“I haven't heard ‘Mr. ’ two days in a row since the 1990s,” Shannon Norman tweeted at Pittsburgh-based radio station WYEP on Tuesday.
Norman, an apparent fan of the hip-hop act Arrested Development, isn't the only Pittsburgher feeling a sense of déjà vu. The noncommercial station pranked listeners by broadcasting the same playlist from 6 A.M. to 5 P.M. on February 1 and 2, in an unannounced homage to the 1993 Bill Murray comedy Groundhog Day. Every song that aired on the first day aired on the second day, too, and in the exact same order.
Even the DJ banter, prerecorded, was largely the same. Morning listeners heard co-host Cindy Howes do a Springsteen impression on February 1. “That was Bruce Springsteen with ‘The Ties That Bind,’” Howes announced, “or ‘the ties that bi-yi-yi-yi-ind.’” Anyone tuning into 91.3 FM again on February 2 (Groundhog Day) heard her make the same joke at about the same time.
“We didn’t run the same newscasts,” Mike Sauter, WYEP’s director of content and programming—and the mastermind behind the idea—tells mental_floss. “We only wanted to take it to a certain level.” The station also didn’t allow The Givers, a Louisiana-based indie pop group scheduled to play live in the WYEP studio on February 2, to suffer because of the stunt. They inserted promotions of their performance into the Tuesday block.
Aside from that, all content from those 11 hours was repeated. In a direct reference to the movie, in which Murray plays a Pittsburgh weatherman reliving Groundhog Day in Punxsutawney in a time loop, the station played Sonny and Cher’s “I Got You Babe” at 7 a.m.
Sauter says he’s been sitting on the idea since 2014. He was inspired by the continual references to the movie on social media every February. “I think any movie with a calendar element has a life of its own,” he says. “You certainly see that with Christmas movies.

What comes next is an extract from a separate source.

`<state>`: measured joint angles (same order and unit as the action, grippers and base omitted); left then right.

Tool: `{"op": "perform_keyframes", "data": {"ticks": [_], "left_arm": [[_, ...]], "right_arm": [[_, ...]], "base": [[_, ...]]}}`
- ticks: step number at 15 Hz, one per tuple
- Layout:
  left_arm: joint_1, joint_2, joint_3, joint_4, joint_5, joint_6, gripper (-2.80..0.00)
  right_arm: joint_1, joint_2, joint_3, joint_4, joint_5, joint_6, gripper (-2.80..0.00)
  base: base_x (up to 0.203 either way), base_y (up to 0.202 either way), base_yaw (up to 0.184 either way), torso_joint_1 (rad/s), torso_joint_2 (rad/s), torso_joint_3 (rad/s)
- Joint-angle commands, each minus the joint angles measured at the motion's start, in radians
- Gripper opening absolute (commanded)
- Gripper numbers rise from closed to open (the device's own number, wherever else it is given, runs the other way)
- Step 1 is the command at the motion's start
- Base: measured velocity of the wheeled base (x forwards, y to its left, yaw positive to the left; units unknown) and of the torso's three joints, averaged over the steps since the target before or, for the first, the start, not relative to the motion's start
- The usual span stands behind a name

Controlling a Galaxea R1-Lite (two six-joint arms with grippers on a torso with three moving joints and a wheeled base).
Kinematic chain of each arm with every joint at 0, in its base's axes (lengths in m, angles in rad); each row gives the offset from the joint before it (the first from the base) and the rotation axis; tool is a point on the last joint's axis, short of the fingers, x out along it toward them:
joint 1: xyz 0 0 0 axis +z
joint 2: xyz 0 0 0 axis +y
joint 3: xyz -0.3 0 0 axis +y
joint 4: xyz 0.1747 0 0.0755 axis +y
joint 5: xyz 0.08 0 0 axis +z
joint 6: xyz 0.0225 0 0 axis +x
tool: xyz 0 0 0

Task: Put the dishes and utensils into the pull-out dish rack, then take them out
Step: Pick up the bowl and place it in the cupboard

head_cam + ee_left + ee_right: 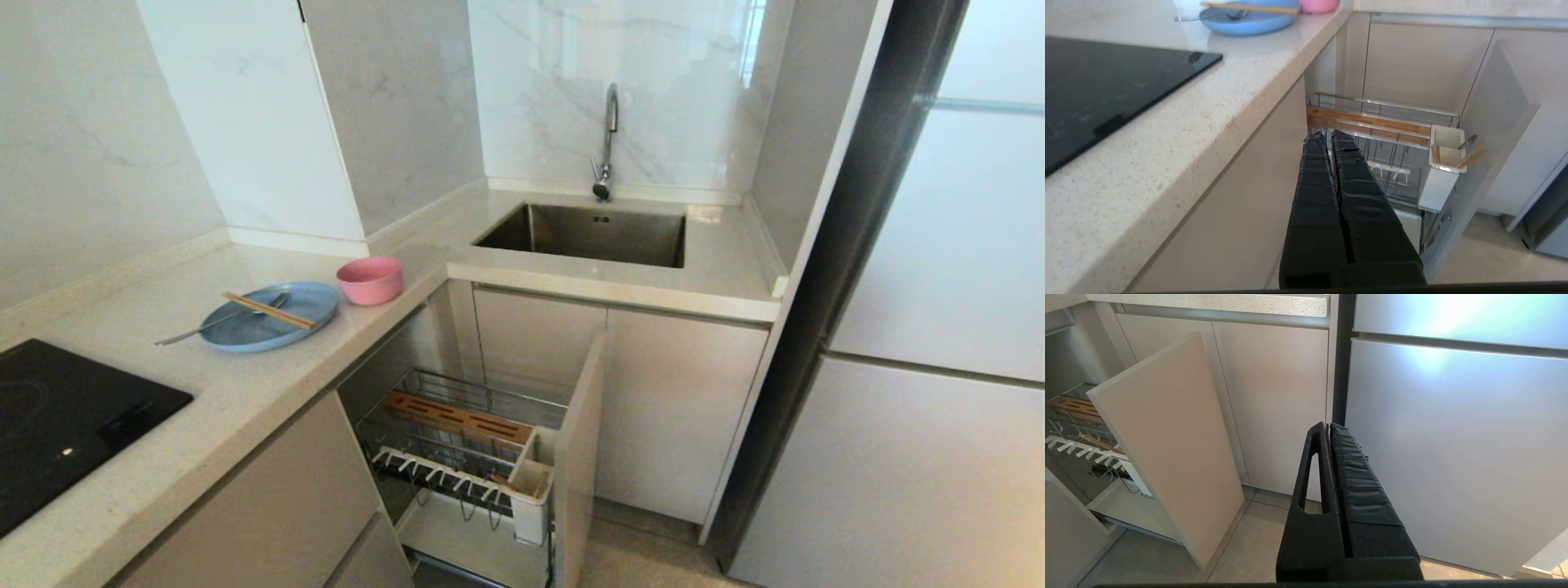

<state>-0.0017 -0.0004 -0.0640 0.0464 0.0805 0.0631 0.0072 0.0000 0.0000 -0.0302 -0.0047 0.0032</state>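
On the counter lies the light-blue plate [269, 327] with the wooden chopsticks [269, 310] and the silver spoon [214, 323] across it. The pink bowl [370, 280] stands just beside it. Below, the pull-out dish rack [445, 392] is drawn out and its wire basket holds no dishes. Its white utensil cup [1443, 175] has wooden sticks [1472, 156] and a metal handle [1466, 142] in it. My left gripper [1327, 136] is shut and empty, low beside the cabinet front and pointing at the rack. My right gripper [1328, 426] is shut and empty, facing the fridge.
A black cooktop [65, 416] is set in the counter near the plate. The steel sink [592, 233] with its tap [608, 139] lies behind the rack. The rack's beige front panel [580, 449] juts into the floor space, and the fridge [922, 327] stands on the right.
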Motion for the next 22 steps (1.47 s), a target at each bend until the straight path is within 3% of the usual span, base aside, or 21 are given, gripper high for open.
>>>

Some people watch Planes, Trains & Automobiles every Thanksgiving.”
Groundhog Day fell on a Monday last year; WYEP’s Sunday programming and listenership are so different that he didn’t think the prank would work then. This year, the station had its chance. Three sets of DJs—the morning, mid-day, and afternoon hosts—recorded their sets in late January and downloaded them into the station’s computer for replay.
Many social media users got it by early morning, says Sauter. One listener called Howes, the A.M. host, to inform her the station must be having some kind of technical problem. Most of the reaction, however, has been positive, says Sauter.